• [ABOUT THIS EXERCISE]
Once the pictures are removed, restate the listing word for word.
---------- SOURCE MATERIAL
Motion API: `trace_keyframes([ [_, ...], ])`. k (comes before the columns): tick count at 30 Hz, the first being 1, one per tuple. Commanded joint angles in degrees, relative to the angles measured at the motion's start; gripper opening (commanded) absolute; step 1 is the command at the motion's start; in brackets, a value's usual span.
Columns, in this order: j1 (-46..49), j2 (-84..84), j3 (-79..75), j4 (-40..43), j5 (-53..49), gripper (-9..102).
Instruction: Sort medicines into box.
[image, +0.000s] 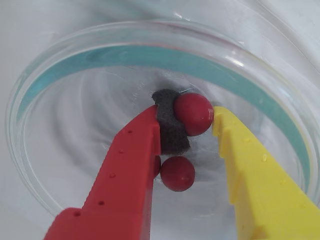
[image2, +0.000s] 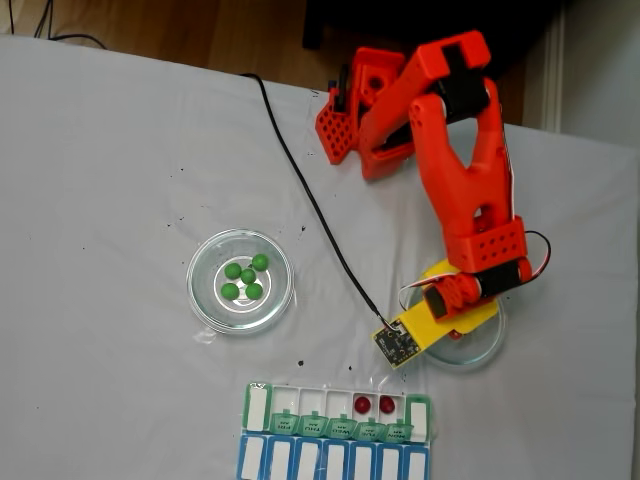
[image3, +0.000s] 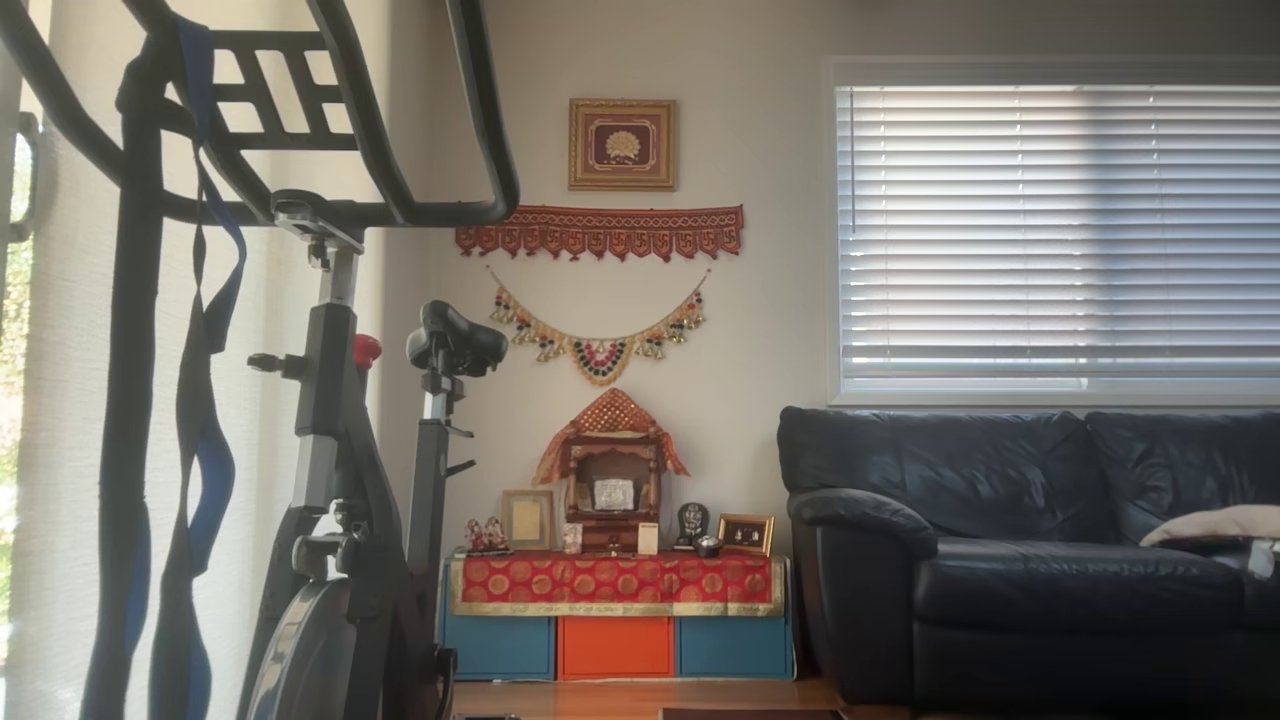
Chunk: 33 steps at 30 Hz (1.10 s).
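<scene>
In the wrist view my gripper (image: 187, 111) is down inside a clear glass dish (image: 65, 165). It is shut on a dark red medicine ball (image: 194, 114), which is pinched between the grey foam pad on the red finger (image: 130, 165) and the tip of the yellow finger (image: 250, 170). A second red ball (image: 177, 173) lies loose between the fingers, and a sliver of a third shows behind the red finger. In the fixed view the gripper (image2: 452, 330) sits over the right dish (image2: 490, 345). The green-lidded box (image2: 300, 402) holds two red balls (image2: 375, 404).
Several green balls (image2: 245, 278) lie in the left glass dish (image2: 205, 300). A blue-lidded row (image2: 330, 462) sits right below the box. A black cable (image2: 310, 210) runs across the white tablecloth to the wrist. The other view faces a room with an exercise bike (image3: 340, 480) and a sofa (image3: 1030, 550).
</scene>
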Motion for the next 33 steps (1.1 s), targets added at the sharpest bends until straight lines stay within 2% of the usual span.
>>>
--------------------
• [SOLUTION TO THIS PROBLEM]
Motion API: `trace_keyframes([ [_, ...], ])`. k (comes before the columns): tick count at 30 Hz, the first being 1, one per tuple. Commanded joint angles in degrees, relative to the angles measured at the motion's start; gripper opening (commanded) absolute; step 1 is the command at the motion's start; in brackets, a value's usual span.
Columns, in this order: j1 (-46..49), j2 (-84..84), j3 (-79..75), j4 (-40..43), j5 (-53..49), gripper (-9..102).
Instruction: Sort medicines into box.
[image, +0.000s] 
[image2, +0.000s] 
[image3, +0.000s] 
Chunk: 33 steps at 30 Hz (1.10 s).
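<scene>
In the wrist view my gripper (image: 187, 111) is down inside a clear glass dish (image: 65, 165). It is shut on a dark red medicine ball (image: 194, 114), which is pinched between the grey foam pad on the red finger (image: 130, 165) and the tip of the yellow finger (image: 250, 170). A second red ball (image: 177, 173) lies loose between the fingers, and a sliver of a third shows behind the red finger. In the fixed view the gripper (image2: 452, 330) sits over the right dish (image2: 490, 345). The green-lidded box (image2: 300, 402) holds two red balls (image2: 375, 404).
Several green balls (image2: 245, 278) lie in the left glass dish (image2: 205, 300). A blue-lidded row (image2: 330, 462) sits right below the box. A black cable (image2: 310, 210) runs across the white tablecloth to the wrist. The other view faces a room with an exercise bike (image3: 340, 480) and a sofa (image3: 1030, 550).
</scene>
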Motion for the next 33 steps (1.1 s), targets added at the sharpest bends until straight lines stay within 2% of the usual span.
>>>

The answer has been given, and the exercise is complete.